L'eurodéputée LFI Rima Hassan se retrouve de nouveau sous les projecteurs judiciaires, alors qu'elle doit faire face à plusieurs accusations. Des procédures ont été engagées contre elle, notamment pour "apologie du terrorisme", et la découverte de drogue de synthèse dans ses effets personnels lors de son arrestation.
Au cœur de l'affaire, une publication controversée sur son compte X évoquant un membre de l'Armée rouge japonaise, impliqué dans un attentat meurtrier en Israël en 1972, a suscité l'indignation. Le parquet de Paris a confirmé qu'elle sera jugée le 7 juillet pour ces faits. Hassan a été libérée après sa garde à vue, mais la justice n'a pas tardé à relancer les enquêtes à son encontre.
Une publication sur X qui fait débat
Rima Hassan a été interpellée dans le cadre d'une enquête initiée le 27 mars, suite à un message posté le 26 mars sur le réseau social X. Dans ce tweet, elle rendait hommage à Kozo Okamoto, un membre de l'Armée rouge japonaise reconnu pour son implication dans des actes terroristes. La publication a été signalée par le ministre de l'Intérieur, entraînant ainsi des plaintes de l'Organisation juive européenne (OJE) et de la Licra.
Le parquet précise que la députée encourt jusqu'à sept ans de prison et une amende de 100 000 euros pour ce délit, qui dévalorise toute forme de révolte violente contre l'oppression. Sa publication, bien qu'elle ait été supprimée, a été marquée par des propos très engagés, créant une véritable onde de choc au sein de l'opinion publique.
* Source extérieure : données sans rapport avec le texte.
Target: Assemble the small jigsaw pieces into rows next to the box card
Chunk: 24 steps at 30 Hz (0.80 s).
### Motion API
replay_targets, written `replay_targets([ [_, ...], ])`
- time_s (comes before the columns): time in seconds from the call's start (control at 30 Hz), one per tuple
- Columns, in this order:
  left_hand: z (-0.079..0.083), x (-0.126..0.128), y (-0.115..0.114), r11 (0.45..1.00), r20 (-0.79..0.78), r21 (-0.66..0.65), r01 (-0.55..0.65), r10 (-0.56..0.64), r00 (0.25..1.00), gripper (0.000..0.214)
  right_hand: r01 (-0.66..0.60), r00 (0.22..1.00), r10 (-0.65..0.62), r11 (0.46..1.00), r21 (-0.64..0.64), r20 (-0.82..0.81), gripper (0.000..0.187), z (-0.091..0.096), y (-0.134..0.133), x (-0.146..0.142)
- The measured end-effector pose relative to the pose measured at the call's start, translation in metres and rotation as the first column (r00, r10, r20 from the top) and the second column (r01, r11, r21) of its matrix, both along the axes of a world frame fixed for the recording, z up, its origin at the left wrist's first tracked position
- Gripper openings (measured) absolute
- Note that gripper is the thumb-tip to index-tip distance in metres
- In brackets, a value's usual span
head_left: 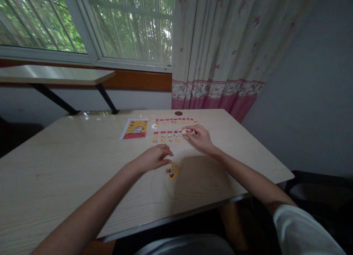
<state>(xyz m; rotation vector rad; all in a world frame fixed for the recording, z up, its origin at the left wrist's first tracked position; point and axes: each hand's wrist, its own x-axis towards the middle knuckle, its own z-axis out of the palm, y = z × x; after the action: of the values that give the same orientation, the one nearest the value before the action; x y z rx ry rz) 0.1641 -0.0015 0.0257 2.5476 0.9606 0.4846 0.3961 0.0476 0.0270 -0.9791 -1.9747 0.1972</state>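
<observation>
Rows of small jigsaw puzzle pieces, red, yellow and white, lie spread out on the pale wooden table. Over the right end of these rows is my right hand, its thumb and fingers pinched on a light puzzle piece. My left hand hovers nearer to me with fingers apart and nothing visible in them. Just beyond its fingertips sits a small cluster of yellow pieces with red and black marks. A picture card showing a white animal on yellow and red lies left of the rows.
A raised shelf on black legs stands at the table's back left. A round brown cable-hole cover sits near the back edge. Behind are a window and a flowered curtain. A dark chair is at the right.
</observation>
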Motion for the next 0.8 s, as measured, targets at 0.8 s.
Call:
replay_targets([
  [0.8,-0.003,0.001,-0.002,0.998,-0.068,0.061,-0.031,0.035,0.997,0.024,0.136,0.882,0.004,0.955,-0.264,0.471,0.027,-0.011,0.111,-0.09],
])
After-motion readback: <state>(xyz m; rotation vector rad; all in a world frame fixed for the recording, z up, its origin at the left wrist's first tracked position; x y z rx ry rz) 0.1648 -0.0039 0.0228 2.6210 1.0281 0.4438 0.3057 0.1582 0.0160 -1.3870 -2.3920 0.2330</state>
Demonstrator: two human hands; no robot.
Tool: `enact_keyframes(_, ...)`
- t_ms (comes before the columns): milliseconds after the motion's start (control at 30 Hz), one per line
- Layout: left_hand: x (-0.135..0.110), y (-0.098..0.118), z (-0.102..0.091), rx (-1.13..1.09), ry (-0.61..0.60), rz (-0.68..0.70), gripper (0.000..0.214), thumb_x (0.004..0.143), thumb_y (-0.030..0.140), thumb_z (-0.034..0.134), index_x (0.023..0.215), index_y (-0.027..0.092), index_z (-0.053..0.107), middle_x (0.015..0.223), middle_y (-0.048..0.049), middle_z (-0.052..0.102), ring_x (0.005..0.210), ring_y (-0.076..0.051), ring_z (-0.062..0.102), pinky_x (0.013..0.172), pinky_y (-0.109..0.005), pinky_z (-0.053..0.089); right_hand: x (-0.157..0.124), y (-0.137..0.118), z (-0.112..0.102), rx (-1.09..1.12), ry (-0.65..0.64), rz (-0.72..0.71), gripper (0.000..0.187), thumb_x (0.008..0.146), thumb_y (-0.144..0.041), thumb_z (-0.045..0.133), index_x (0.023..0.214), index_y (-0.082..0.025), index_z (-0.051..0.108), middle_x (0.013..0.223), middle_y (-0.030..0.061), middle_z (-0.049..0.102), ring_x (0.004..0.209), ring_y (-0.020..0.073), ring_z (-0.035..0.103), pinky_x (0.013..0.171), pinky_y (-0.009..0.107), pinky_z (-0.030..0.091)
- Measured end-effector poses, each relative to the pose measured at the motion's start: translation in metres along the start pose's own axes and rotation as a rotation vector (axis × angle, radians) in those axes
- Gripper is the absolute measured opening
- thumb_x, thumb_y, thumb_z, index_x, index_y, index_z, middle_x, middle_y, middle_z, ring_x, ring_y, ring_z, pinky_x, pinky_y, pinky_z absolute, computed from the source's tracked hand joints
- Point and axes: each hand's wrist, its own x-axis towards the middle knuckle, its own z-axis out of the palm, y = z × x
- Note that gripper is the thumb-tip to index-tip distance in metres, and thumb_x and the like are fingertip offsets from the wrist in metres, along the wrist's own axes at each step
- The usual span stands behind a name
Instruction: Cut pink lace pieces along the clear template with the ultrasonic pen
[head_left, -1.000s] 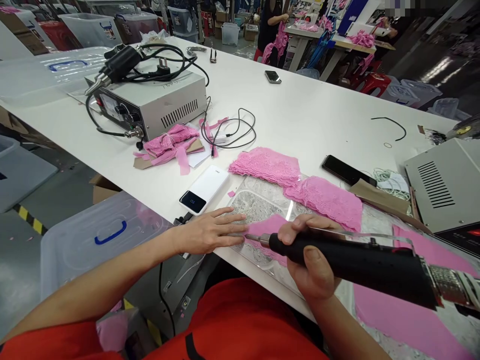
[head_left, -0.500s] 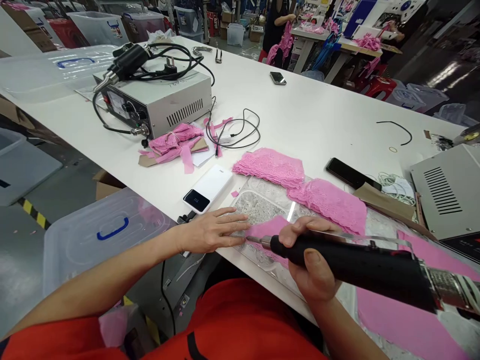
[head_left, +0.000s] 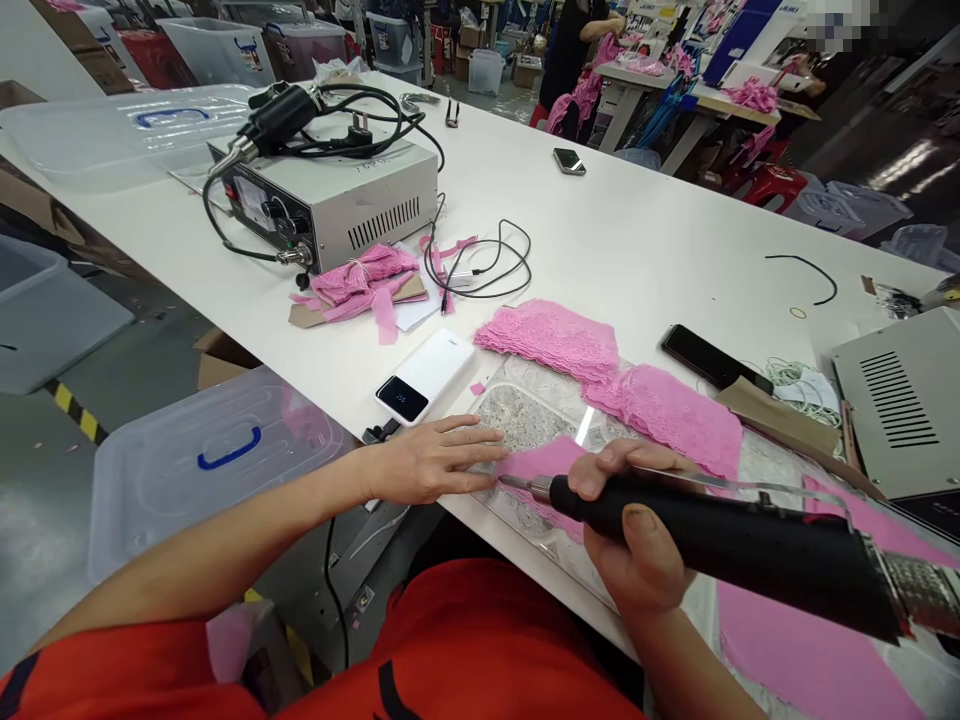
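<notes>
My left hand (head_left: pixel 431 462) lies flat with its fingers stretched out, their tips at the left edge of a small pink fabric piece (head_left: pixel 544 460). In my right hand (head_left: pixel 649 550) is a thick black-handled tool (head_left: pixel 720 535) with a slim pointed metal tip. That tip meets the fabric edge close to my left fingertips; whether it presses in is too small to tell. Beneath the fabric, a clear tray (head_left: pixel 517 408) has a speckled, grainy surface. Just behind it are two stacks of pink lace pieces, a left stack (head_left: pixel 551 335) and a right stack (head_left: pixel 671 415).
A white power bank (head_left: pixel 439 365) and a black phone (head_left: pixel 712 355) flank the work. Farther back stands a grey control box (head_left: pixel 367 205) with cables and a similar tool on top. Another grey box (head_left: pixel 896 390) is at right. Larger pink sheets (head_left: pixel 802 640) lie below the tool.
The whole view has shifted slightly right and down. Both hands, the tool and the fabric keep almost the same positions relative to each other.
</notes>
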Motion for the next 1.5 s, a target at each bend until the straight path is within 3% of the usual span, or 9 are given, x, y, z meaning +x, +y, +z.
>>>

Réactions au sein de La France insoumise
Le placement en garde à vue de Rima Hassan a provoqué une vive réaction au sein de son parti, La France insoumise. Jean-Luc Mélenchon a qualifié cela de "police politique" et a dénoncé une atteinte à l'immunité parlementaire. Ses collègues ont défendu Hassan en parlant d'un "harcèlement judiciaire", pointant du doigt des irrégularités dans la procédure, y compris une supposée pression sur son immunité parlementaire.
Selon des sources policières, le parquet de Paris maintient que cette garde à vue ne nécessite pas la levée d'immunité parlementaire en raison du caractère de l'enquête, qualifiée de flagrance.
Drogue de synthèse retrouvée durant la garde à vue
Lors de la fouille qui a suivi sa garde à vue, la police a découvert environ 1,8 gramme de drogue de synthèse dans le sac de Rima Hassan, qui se serait justifiée en expliquant qu'elle la tenait d'une source inconnue. Les types de substances retrouvées ont été testées positives à la cathinone, une molécule synthétique souvent associée aux amphétamines.
Rima Hassan a, dans une déclaration sur son compte X, dénoncé les "accusations totalement fausses" à son encontre et a promis d'intenter des poursuites en diffamation contre ceux qui la calomnient, arguant que seule la présence de CBD, légal en France et utilisé pour des raisons médicales, devrait être retenue.
Une série de procédures encore en cours
Porte-parole insoumise de la cause palestinienne, sa trajectoire judiciaire n est pas sans conséquence. Rima Hassan a été ciblée par d'autres procédures liées à des messages jugés racistes ou antisémites. Actuellement, au moins six affaires sont en cours concernant des tweets diffamatoires, ce qui a conduit à une surveillance accrue de sa présence médiatique.
Les nombreux signalements passés ont contribué à un climat de méfiance entre l'eurodéputée et les instances judiciaires, alors que le débat sur la liberté d'expression reste brûlant en France. De tels incidents soulèvent des questions cruciales sur le statut des représentants politiques et leur protection légale face à des accusations potentiellement infondées.